**ACTIVITY**: Copy the listing below exactly, but skip the pictures.

**INFORMATION SUPPLIED**:

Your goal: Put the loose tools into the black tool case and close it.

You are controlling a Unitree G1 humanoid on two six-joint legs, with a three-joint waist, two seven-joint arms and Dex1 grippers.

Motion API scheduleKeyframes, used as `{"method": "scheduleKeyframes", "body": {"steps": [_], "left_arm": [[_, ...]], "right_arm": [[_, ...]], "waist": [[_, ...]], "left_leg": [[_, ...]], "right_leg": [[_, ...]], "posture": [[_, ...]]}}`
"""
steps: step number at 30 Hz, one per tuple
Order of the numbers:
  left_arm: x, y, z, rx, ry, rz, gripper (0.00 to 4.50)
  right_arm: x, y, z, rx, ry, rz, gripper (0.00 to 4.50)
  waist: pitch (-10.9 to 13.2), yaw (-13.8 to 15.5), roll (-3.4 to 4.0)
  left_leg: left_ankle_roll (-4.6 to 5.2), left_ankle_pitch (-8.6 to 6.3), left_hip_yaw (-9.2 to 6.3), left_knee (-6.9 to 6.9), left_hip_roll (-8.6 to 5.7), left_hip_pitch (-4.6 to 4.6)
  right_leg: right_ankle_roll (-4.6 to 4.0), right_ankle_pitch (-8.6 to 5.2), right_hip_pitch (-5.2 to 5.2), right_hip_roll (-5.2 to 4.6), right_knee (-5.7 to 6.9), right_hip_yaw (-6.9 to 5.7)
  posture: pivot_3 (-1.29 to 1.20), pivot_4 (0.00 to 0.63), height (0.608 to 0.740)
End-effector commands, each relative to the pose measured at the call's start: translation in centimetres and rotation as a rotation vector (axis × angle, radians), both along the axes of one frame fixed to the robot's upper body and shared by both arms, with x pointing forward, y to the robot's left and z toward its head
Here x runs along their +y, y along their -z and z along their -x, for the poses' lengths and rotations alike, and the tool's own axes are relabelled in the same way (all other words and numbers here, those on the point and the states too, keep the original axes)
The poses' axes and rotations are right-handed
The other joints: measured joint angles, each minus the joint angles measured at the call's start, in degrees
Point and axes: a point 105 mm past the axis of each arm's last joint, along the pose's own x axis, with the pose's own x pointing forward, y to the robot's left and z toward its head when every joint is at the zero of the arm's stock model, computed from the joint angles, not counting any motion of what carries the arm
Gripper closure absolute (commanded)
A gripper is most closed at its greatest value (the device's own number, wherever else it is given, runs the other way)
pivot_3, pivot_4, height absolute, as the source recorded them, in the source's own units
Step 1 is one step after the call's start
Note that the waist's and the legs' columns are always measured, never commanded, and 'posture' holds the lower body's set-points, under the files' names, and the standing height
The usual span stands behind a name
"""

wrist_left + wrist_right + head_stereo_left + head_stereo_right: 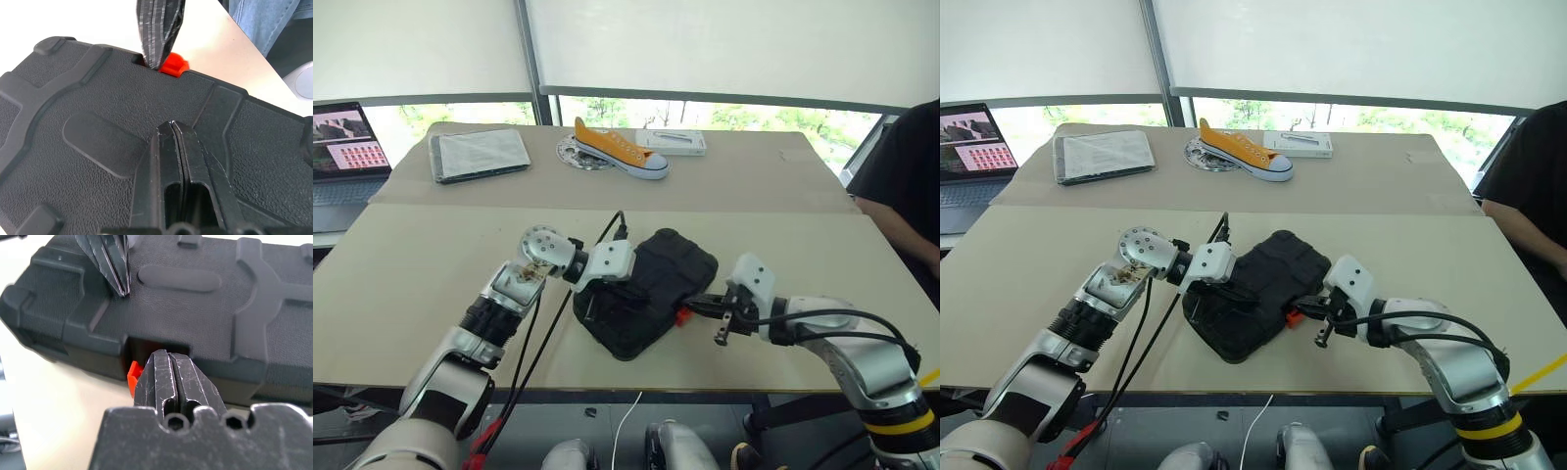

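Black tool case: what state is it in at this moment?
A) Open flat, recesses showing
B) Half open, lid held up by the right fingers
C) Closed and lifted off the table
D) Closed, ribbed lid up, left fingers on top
D: the black tool case lies shut on the table, the left gripper with shut fingers resting on its lid, the right gripper at the orange latch.

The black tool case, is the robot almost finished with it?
Nearly. The black tool case already lies folded shut on the table, and no loose tools are lying around it. Right now the left gripper, fingers shut, presses on the lid while the shut right gripper sits at the orange latch. What looks left is snapping that latch; whether it has caught is hard to tell.
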Motion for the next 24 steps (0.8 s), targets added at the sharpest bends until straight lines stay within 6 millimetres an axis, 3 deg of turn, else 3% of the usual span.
{"method": "scheduleKeyframes", "body": {"steps": [1,5,10,17,24], "left_arm": [[1.3,2.0,-0.3,0.039,-0.045,-0.091,4.45],[1.2,1.9,-0.4,0.040,-0.045,-0.088,4.45],[0.6,1.8,-0.4,0.032,-0.024,-0.084,4.45],[-0.1,1.4,-0.7,0.018,-0.010,-0.075,4.45],[0.1,2.3,-0.5,-0.011,0.016,-0.114,4.45]], "right_arm": [[-1.0,-0.8,0.9,-0.027,0.013,0.006,4.50],[-1.4,-0.4,1.2,-0.011,0.049,-0.015,4.50],[-0.8,1.5,1.5,0.032,0.053,-0.004,4.50],[0.6,3.4,0.2,0.035,0.055,0.011,4.50],[2.1,-0.4,-1.3,-0.085,0.034,-0.067,4.50]], "waist": [[0.00,0.07,0.00],[0.00,-0.09,0.00],[0.00,0.02,0.00],[0.00,0.07,0.00],[0.01,-0.02,0.00]], "left_leg": [[0.00,0.00,0.00,0.00,0.00,-0.01],[0.01,-0.01,0.01,0.00,0.00,-0.05],[0.02,-0.01,-0.04,0.00,0.01,-0.04],[0.06,-0.03,-0.01,0.01,-0.04,-0.05],[0.07,-0.04,-0.04,0.01,-0.02,-0.02]], "right_leg": [[0.00,0.00,0.00,0.00,0.01,0.00],[0.06,0.01,0.01,-0.01,0.03,0.05],[0.08,0.01,0.02,0.00,0.06,0.02],[0.10,0.03,0.01,-0.03,0.00,0.05],[0.08,0.03,-0.04,-0.01,-0.04,-0.01]], "posture": [[0.00,0.150,0.733],[0.00,0.150,0.733],[0.00,0.150,0.733],[0.00,0.150,0.733],[0.00,0.150,0.733]]}}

**RESPONSE FOR THIS EXERCISE**:
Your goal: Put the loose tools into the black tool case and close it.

You are controlling a Unitree G1 humanoid on two six-joint legs, with a three-joint waist, two seven-joint arms and Dex1 grippers.

Motion API scheduleKeyframes, used as `{"method": "scheduleKeyframes", "body": {"steps": [_], "left_arm": [[_, ...]], "right_arm": [[_, ...]], "waist": [[_, ...]], "left_leg": [[_, ...]], "right_leg": [[_, ...]], "posture": [[_, ...]]}}`
"""
steps: step number at 30 Hz, one per tuple
Order of the numbers:
  left_arm: x, y, z, rx, ry, rz, gripper (0.00 to 4.50)
  right_arm: x, y, z, rx, ry, rz, gripper (0.00 to 4.50)
  waist: pitch (-10.9 to 13.2), yaw (-13.8 to 15.5), roll (-3.4 to 4.0)
  left_leg: left_ankle_roll (-4.6 to 5.2), left_ankle_pitch (-8.6 to 6.3), left_hip_yaw (-9.2 to 6.3), left_knee (-6.9 to 6.9), left_hip_roll (-8.6 to 5.7), left_hip_pitch (-4.6 to 4.6)
  right_leg: right_ankle_roll (-4.6 to 4.0), right_ankle_pitch (-8.6 to 5.2), right_hip_pitch (-5.2 to 5.2), right_hip_roll (-5.2 to 4.6), right_knee (-5.7 to 6.9), right_hip_yaw (-6.9 to 5.7)
  posture: pivot_3 (-1.29 to 1.20), pivot_4 (0.00 to 0.63), height (0.608 to 0.740)
End-effector commands, each relative to the pose measured at the call's start: translation in centimetres and rotation as a rotation vector (axis × angle, radians), both along the axes of one frame fixed to the robot's upper body and shared by both arms, with x pointing forward, y to the robot's left and z toward its head
Here x runs along their +y, y along their -z and z along their -x, for the poses' lengths and rotations alike, and the tool's own axes are relabelled in the same way (all other words and numbers here, those on the point and the states too, keep the original axes)
The poses' axes and rotations are right-handed
The other joints: measured joint angles, each minus the joint angles measured at the call's start, in degrees
Point and axes: a point 105 mm past the axis of each arm's last joint, along the pose's own x axis, with the pose's own x pointing forward, y to the robot's left and z toward its head when every joint is at the zero of the arm's stock model, computed from the joint angles, not counting any motion of what carries the arm
Gripper closure absolute (commanded)
A gripper is most closed at its greatest value (the device's own number, wherever else it is given, runs the other way)
pivot_3, pivot_4, height absolute, as the source recorded them, in the source's own units
Step 1 is one step after the call's start
Note that the waist's and the legs' columns are always measured, never commanded, and 'posture' holds the lower body's set-points, under the files' names, and the standing height
The usual span stands behind a name
"""

wrist_left + wrist_right + head_stereo_left + head_stereo_right: 

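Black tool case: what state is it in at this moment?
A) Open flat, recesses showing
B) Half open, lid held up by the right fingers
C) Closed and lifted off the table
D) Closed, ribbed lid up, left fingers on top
D: the black tool case lies shut on the table, the left gripper with shut fingers resting on its lid, the right gripper at the orange latch.

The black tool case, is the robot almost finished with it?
Nearly. The black tool case already lies folded shut on the table, and no loose tools are lying around it. Right now the left gripper, fingers shut, presses on the lid while the shut right gripper sits at the orange latch. What looks left is snapping that latch; whether it has caught is hard to tell.
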Motion for the next 24 steps (0.8 s), targets added at the sharpest bends until straight lines stay within 6 millimetres an axis, 3 deg of turn, else 3% of the usual span.
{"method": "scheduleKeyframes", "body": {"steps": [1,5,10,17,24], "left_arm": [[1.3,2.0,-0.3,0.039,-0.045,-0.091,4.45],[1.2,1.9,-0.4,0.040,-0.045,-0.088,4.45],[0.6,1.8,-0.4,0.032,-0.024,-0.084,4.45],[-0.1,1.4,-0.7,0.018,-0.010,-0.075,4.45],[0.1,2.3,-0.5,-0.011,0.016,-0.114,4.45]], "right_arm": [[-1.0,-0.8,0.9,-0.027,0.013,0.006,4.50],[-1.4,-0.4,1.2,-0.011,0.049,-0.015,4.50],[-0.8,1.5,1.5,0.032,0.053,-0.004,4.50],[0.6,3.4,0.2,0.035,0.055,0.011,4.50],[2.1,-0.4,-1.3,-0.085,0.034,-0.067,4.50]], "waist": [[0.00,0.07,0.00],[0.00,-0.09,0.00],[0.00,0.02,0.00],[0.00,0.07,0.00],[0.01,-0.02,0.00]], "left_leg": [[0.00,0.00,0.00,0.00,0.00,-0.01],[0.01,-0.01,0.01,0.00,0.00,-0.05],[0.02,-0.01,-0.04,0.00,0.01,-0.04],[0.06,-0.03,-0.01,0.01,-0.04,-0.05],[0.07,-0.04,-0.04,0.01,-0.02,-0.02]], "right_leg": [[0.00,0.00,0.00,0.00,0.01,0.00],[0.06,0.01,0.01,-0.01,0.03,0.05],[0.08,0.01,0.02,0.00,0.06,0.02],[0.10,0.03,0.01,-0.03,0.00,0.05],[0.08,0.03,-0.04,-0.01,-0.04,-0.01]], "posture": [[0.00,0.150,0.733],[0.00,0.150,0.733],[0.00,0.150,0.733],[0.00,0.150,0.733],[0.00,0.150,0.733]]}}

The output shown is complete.